The Graph Reader is a helper object which enables users to read all the chunk files from GraphAr for a single graph. The only input required is a GraphInfo object or the path to the information yaml file. On successful completion, it returns a set of vertex DataFrames and edge DataFrames, each of which can be accessed by specifying the vertex/edge label. The Graph Writer is used for writing all vertex DataFrames and edge DataFrames of a graph to generate GraphAr chunk files. For more details, please refer to the API Reference.
The Graph Transformer is a helper object in the GraphAr Spark library, designed to assist with data transformation at the graph level. It takes two GraphInfo objects (or paths of two yaml files) as inputs: one for the source graph, and one for the destination graph. The transformer will then load data from existing GraphAr format files for the source graph, utilizing the GraphAr Spark Reader and the meta data defined in the source GraphInfo. After reorganizing the data according to the destination GraphInfo, it generates new GraphAr format chunk files with the GraphAr Spark Writer.

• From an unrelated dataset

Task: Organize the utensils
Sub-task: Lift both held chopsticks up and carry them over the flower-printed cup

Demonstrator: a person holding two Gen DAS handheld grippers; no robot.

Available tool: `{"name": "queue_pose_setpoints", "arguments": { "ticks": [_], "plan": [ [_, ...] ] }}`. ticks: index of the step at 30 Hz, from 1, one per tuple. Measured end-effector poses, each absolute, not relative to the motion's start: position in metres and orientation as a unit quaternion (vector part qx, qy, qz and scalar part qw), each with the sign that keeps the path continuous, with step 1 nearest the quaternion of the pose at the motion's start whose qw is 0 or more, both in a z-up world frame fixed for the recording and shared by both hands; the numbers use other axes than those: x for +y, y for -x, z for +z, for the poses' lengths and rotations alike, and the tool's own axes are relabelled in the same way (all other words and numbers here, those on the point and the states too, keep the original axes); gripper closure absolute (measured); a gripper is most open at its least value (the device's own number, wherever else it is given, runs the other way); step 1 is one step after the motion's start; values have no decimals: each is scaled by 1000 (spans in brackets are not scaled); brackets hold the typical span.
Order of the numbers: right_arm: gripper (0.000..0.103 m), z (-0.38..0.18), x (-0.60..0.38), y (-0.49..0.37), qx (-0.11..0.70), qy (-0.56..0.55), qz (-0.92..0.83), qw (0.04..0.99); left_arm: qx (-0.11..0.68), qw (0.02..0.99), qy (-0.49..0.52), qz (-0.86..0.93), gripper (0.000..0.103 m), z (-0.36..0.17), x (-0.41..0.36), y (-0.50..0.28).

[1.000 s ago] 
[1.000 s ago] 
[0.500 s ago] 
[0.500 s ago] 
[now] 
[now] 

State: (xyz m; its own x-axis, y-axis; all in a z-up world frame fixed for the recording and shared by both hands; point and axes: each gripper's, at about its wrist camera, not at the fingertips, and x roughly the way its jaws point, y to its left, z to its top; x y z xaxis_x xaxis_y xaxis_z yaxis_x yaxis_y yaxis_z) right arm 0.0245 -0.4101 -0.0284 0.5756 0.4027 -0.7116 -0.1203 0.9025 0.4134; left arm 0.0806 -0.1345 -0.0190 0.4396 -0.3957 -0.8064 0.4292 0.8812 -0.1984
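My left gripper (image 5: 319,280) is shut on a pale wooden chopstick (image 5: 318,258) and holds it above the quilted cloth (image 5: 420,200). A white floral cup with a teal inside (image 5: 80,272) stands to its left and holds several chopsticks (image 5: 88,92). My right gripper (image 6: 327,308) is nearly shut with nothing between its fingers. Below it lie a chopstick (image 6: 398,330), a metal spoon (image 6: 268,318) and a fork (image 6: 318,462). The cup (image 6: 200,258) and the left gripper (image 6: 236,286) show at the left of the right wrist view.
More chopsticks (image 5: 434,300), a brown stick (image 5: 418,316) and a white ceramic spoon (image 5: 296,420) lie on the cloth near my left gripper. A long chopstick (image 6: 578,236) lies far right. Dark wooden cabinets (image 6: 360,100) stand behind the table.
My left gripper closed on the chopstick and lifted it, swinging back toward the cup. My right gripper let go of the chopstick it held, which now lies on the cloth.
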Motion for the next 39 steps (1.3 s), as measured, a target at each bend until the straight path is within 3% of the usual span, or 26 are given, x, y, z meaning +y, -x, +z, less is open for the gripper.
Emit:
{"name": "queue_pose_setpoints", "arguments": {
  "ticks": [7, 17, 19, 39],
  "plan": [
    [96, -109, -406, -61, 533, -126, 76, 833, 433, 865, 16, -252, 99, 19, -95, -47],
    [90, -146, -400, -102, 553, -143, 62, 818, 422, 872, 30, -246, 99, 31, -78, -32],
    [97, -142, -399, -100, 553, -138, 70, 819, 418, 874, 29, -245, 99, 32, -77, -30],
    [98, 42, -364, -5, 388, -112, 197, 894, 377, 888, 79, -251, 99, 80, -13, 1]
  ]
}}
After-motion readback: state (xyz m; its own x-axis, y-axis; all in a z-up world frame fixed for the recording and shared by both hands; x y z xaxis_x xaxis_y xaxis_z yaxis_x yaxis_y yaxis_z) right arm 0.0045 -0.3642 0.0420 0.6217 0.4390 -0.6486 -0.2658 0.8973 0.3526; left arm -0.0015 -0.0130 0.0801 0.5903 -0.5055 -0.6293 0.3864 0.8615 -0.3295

// transform graphs by yaml paths
val spark = ... // the Spark session
val source_path = ... // e.g., /tmp/source.graph.yml
val dest_path = ... // e.g., /tmp/dest.graph.yml
GraphTransformer.transform(source_path, dest_path, spark)
// transform graphs by information objects
val source_info = ...
val dest_info = ...
GraphTransformer.transform(source_info, dest_info, spark)

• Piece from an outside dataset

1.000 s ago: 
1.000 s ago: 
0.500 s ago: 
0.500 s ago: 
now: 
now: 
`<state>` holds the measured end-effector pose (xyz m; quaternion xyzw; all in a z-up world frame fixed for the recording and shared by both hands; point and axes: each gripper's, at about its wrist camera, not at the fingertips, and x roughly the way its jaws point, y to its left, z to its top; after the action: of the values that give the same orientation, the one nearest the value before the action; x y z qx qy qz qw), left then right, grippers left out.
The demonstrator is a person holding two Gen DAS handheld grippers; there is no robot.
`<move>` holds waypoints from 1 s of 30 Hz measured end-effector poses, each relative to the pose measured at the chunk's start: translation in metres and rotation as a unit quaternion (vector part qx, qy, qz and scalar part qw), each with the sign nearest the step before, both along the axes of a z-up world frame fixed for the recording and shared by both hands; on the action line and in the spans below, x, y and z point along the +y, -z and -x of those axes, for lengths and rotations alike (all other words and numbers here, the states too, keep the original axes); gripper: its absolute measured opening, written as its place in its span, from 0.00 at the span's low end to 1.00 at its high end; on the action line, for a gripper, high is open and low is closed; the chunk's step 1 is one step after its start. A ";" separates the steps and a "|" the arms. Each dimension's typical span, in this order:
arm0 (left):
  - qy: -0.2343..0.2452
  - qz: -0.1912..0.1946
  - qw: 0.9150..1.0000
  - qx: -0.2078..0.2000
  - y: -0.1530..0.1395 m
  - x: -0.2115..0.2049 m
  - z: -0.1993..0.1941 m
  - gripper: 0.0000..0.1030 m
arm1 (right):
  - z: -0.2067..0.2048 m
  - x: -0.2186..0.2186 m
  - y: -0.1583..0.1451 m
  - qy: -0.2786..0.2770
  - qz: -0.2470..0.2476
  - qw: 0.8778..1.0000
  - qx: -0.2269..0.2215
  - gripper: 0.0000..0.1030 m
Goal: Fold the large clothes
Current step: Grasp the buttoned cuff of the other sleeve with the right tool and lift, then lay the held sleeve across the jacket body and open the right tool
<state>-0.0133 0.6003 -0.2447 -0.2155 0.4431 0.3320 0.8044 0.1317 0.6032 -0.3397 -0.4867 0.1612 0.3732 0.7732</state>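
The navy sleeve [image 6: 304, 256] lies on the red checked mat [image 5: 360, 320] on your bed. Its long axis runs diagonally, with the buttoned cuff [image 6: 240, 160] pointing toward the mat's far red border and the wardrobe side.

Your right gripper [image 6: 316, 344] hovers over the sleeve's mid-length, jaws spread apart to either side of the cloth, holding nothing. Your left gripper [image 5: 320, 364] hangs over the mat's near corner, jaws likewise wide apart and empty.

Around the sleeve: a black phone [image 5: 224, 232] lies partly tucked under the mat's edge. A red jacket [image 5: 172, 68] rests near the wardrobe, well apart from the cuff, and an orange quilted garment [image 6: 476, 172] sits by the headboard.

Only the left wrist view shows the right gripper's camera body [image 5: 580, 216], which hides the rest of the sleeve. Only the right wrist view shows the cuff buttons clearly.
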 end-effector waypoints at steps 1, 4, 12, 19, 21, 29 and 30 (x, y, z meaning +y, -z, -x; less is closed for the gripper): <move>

We provide an example in TestGraphTransformer.scala, which demonstrates how to conduct data transformation from the source graph to the destination graph.
The Graph Transformer can be used for various purposes, including transforming GraphAr format data between different file types (e.g. from ORC to Parquet), transforming between different adjList types (e.g. from COO to CSR), selecting properties or regrouping them, and setting a new chunk size.

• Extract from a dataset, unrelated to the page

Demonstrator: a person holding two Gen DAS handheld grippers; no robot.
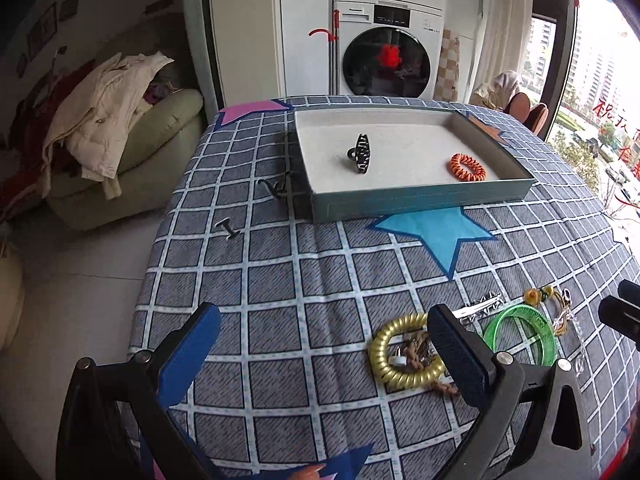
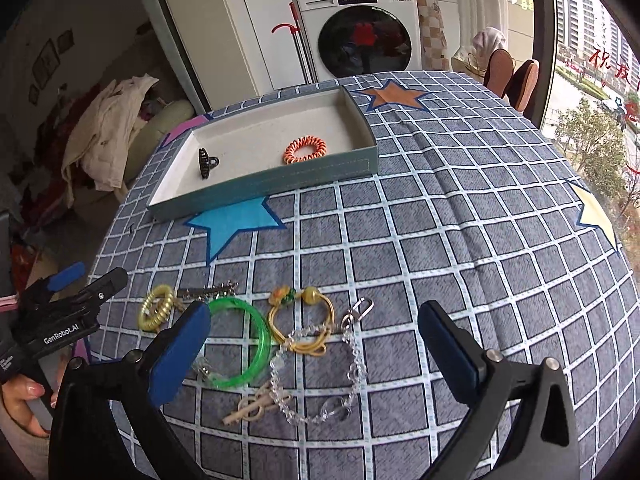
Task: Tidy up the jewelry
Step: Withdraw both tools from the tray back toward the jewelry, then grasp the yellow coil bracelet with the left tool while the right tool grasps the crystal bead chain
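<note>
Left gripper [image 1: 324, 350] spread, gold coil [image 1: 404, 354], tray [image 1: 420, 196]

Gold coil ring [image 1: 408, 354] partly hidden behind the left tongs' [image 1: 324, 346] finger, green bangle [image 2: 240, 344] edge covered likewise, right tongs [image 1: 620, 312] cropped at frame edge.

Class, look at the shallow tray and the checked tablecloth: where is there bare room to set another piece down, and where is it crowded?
Inside the shallow teal-sided tray, bare floor lies between the black hair claw and the orange spiral hair tie, and behind both. The checked cloth right of the blue star patch is bare. Crowded: the near pile around the green plastic bangle and clear bead chain.
</note>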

There are certain limitations while using the Graph Transformer:
-
The vertices (or edges) of the source and destination graphs are aligned by labels, meaning each vertex/edge label included in the destination graph must have an equivalent in the source graph, in order for the related chunks to be loaded as the data source.
-
For each group of vertices/edges (i.e., each single label), each property included in the destination graph (defined in the relevant VertexInfo/EdgeInfo) must also be present in the source graph.
In addition, users can use the GraphAr Spark Reader/Writer to conduct data transformation more flexibly at the vertex/edge table level, as opposed to the graph level. This allows for a more granular approach to transforming data, as TransformExample.scala shows.
More examples
For more information on usage, please refer to the examples:
- ComputeExample.scala includes an example for constructing the GraphX graph from GraphAr format files and executing a connected-components computation.
- TransformExample.scala shows an example for graph data conversion between different file types or different adjList types.
- Neo4j2GraphAr.scala and GraphAr2Neo4j.scala are examples to conduct data importing/exporting for Neo4j.
Working with Cloud Storage (AWS S3, aliyun OSS)
The Spark library for GraphAr supports reading and writing data from/to cloud storage services such as AWS S3, to do so, you need to include the Hadoop AWS dependency in your project. See the reference documentation for more details.